**HOW TO COMPLETE THIS TASK**
Filter the data below, keeping only lines that contain "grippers".

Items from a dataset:
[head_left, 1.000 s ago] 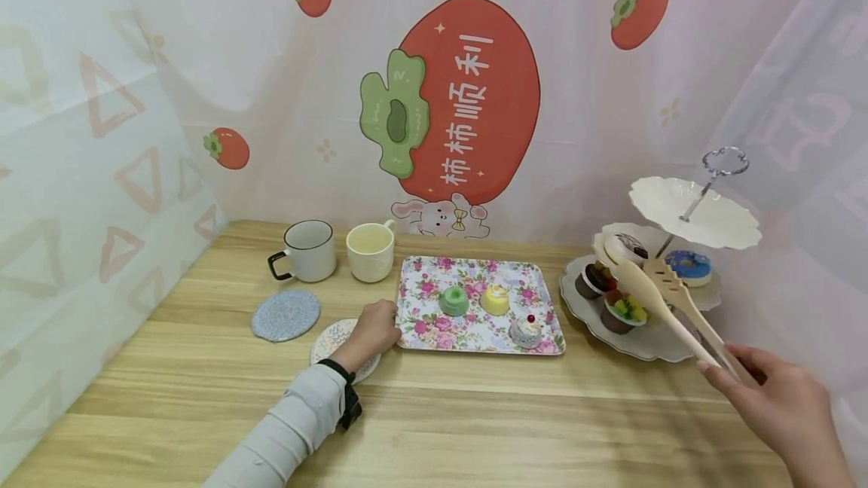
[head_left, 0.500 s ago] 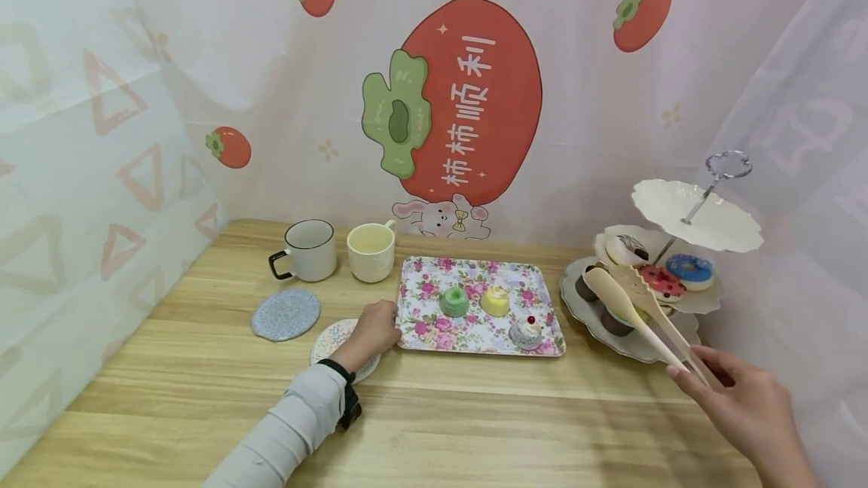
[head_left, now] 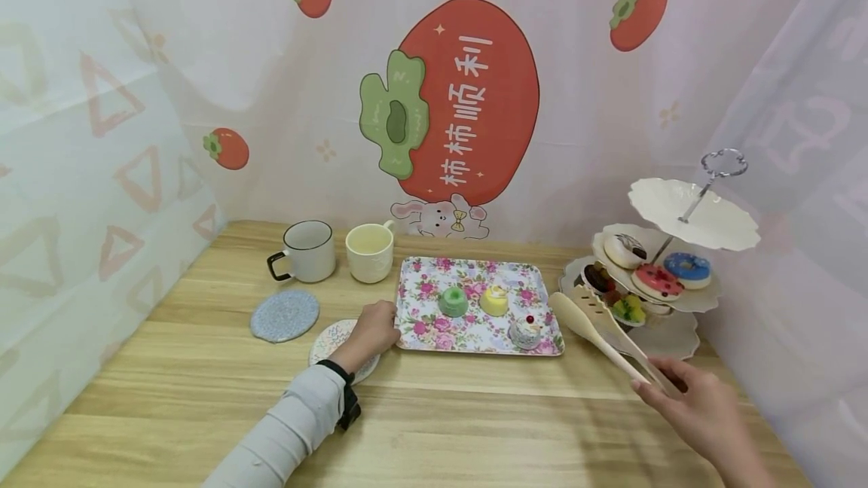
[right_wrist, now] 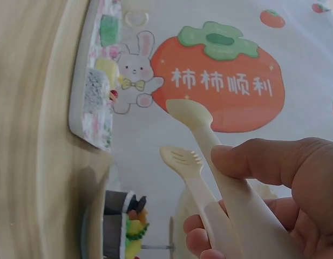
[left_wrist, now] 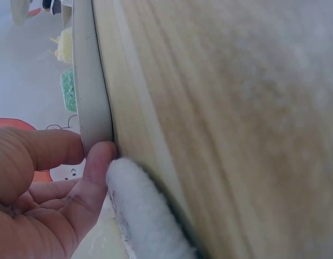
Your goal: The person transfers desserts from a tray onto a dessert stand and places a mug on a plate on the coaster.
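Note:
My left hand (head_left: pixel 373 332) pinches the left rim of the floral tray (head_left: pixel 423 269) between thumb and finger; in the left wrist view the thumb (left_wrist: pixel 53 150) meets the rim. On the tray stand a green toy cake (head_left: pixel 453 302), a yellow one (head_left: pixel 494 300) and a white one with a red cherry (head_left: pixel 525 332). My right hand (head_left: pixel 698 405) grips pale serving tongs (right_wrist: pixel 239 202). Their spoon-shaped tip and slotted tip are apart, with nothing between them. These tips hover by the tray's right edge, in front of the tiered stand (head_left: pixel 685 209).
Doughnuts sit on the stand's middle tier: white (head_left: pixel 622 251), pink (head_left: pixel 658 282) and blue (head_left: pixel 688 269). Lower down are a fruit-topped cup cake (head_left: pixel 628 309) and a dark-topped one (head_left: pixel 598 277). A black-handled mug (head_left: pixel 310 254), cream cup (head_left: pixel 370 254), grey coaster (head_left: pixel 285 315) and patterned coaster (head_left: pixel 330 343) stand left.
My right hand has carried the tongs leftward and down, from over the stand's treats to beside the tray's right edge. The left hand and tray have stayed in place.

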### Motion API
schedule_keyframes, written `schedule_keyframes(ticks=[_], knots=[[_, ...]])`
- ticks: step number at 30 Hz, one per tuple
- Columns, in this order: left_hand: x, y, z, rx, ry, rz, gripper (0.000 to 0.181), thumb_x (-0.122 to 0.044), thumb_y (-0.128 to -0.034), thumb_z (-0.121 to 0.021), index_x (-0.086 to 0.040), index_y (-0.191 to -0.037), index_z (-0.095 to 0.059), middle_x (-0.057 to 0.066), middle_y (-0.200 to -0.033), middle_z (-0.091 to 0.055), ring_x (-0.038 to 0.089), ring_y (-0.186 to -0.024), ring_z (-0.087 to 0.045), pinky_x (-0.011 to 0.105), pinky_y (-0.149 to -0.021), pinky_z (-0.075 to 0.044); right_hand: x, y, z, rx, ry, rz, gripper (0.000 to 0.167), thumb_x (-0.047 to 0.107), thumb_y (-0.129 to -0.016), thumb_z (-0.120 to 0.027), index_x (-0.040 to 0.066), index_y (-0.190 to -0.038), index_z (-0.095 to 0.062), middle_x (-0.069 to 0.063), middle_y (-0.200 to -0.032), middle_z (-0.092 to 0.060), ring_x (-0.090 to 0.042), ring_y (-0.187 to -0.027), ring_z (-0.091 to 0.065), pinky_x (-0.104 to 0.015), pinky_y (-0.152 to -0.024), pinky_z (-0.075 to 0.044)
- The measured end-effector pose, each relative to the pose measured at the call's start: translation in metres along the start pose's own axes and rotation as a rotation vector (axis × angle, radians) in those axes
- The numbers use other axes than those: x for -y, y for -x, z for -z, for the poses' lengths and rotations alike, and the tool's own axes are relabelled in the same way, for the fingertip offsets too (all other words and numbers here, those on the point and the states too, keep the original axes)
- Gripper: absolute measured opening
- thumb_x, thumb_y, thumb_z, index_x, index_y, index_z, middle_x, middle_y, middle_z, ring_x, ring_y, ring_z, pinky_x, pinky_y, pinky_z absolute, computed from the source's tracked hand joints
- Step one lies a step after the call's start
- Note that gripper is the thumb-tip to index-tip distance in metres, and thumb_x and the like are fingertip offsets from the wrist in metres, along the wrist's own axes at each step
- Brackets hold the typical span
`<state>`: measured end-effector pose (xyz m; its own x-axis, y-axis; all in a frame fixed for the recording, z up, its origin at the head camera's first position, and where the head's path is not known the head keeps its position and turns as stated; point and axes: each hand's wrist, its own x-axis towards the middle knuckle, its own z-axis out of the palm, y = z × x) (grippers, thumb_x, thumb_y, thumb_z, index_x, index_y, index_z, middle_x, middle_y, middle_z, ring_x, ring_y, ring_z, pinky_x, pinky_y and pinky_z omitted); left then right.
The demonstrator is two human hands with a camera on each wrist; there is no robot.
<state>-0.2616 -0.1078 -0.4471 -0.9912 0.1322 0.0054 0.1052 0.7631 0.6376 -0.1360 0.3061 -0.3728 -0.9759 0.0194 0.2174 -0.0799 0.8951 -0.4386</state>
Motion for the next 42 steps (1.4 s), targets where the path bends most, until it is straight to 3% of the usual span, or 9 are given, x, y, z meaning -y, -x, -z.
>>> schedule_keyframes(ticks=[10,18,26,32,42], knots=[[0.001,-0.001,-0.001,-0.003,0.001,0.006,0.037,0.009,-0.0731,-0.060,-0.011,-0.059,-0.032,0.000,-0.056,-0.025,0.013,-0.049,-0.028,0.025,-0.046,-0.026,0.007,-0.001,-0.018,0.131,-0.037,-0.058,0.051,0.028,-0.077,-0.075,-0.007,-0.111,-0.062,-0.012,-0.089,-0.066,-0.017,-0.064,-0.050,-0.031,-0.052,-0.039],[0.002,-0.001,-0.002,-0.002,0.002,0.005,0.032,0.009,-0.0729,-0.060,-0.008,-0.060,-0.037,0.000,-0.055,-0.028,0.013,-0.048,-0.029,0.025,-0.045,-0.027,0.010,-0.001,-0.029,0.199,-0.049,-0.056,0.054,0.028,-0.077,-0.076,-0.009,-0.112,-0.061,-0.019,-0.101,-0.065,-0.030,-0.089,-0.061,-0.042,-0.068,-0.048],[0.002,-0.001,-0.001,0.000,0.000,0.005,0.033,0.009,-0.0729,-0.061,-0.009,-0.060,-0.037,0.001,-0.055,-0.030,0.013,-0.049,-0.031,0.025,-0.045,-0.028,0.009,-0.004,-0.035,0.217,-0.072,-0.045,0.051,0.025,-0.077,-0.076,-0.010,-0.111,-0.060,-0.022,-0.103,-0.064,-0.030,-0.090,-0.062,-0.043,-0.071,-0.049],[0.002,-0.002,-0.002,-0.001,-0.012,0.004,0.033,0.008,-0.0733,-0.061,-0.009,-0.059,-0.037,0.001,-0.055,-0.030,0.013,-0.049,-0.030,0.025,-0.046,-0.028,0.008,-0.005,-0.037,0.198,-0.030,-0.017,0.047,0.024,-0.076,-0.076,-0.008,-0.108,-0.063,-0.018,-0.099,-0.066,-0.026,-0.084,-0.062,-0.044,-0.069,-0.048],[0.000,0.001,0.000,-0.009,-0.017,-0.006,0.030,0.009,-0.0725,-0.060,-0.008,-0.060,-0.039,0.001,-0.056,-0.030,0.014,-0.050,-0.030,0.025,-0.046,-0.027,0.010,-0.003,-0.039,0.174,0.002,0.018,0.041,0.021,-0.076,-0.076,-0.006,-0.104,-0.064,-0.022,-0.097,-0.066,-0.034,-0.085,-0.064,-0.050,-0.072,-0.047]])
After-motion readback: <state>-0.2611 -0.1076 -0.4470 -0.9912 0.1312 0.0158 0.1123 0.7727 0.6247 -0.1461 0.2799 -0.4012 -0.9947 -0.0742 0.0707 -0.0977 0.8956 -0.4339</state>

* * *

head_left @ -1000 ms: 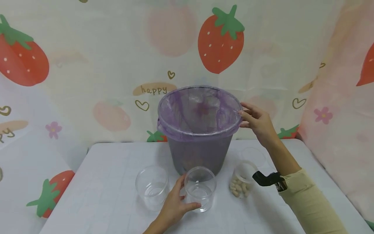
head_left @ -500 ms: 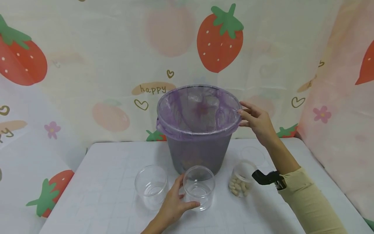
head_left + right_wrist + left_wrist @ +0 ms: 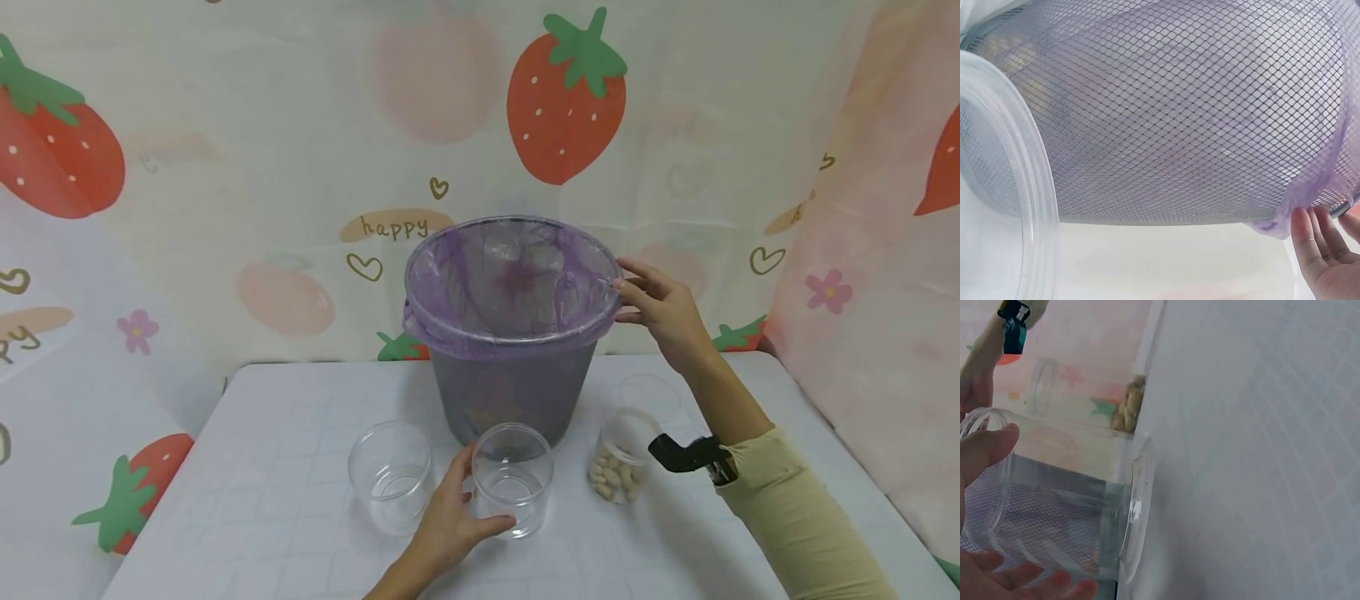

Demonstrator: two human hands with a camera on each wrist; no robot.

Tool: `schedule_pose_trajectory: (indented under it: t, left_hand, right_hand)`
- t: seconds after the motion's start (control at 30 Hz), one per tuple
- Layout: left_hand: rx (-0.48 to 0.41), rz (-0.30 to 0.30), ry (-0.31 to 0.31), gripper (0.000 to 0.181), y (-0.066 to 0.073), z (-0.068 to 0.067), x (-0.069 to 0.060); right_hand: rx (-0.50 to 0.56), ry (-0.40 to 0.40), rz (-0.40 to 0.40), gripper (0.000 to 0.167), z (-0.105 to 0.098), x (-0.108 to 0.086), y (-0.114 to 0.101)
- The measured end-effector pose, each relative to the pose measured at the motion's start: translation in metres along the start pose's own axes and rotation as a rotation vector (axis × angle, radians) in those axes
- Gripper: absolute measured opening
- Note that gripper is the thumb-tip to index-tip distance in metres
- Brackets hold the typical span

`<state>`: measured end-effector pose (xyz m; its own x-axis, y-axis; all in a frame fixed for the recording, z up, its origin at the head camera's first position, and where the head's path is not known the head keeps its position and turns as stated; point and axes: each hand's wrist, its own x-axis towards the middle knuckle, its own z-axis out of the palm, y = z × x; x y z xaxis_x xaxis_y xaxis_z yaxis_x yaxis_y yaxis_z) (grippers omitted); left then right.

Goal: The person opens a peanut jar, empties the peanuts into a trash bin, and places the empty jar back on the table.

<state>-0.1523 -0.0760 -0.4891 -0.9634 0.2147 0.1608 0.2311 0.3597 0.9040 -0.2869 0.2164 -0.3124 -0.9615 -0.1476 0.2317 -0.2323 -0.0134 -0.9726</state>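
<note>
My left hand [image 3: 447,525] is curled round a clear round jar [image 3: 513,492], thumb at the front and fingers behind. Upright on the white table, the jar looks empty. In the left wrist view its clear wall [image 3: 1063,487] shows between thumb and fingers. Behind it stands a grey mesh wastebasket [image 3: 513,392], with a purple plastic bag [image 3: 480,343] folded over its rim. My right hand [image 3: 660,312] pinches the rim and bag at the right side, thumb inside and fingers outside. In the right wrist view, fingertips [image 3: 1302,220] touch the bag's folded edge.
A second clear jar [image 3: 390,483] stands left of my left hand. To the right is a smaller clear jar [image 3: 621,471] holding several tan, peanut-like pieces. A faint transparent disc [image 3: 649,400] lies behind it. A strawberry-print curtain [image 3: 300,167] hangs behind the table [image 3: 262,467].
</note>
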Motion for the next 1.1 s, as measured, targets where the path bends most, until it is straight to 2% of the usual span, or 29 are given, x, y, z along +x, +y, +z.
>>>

**ANSWER SECTION**
`<state>`: measured end-effector pose (xyz m; its own x-axis, y-axis; all in a frame fixed for the recording, z up, its origin at the head camera's first position, and where the head's path is not known the head keeps its position and turns as stated; point and axes: each hand's wrist, its own x-axis towards the middle knuckle, its own z-axis out of the palm, y = z × x) (grippers, thumb_x, thumb_y, thumb_z, index_x, index_y, index_z, middle_x, middle_y, middle_z, ring_x, ring_y, ring_z, pinky_x, pinky_y and pinky_z omitted); left then right.
`<state>`: measured end-effector pose (xyz m; its own x-axis, y-axis; all in a frame fixed for the recording, z up, its origin at the head camera's first position, and where the head's path is not known the head keeps its position and turns as stated; point and axes: each hand's wrist, its own x-axis towards the middle knuckle, its own z-axis out of the palm, y = z × x; x y z xaxis_x xaxis_y xaxis_z yaxis_x yaxis_y yaxis_z) (grippers omitted); left then right.

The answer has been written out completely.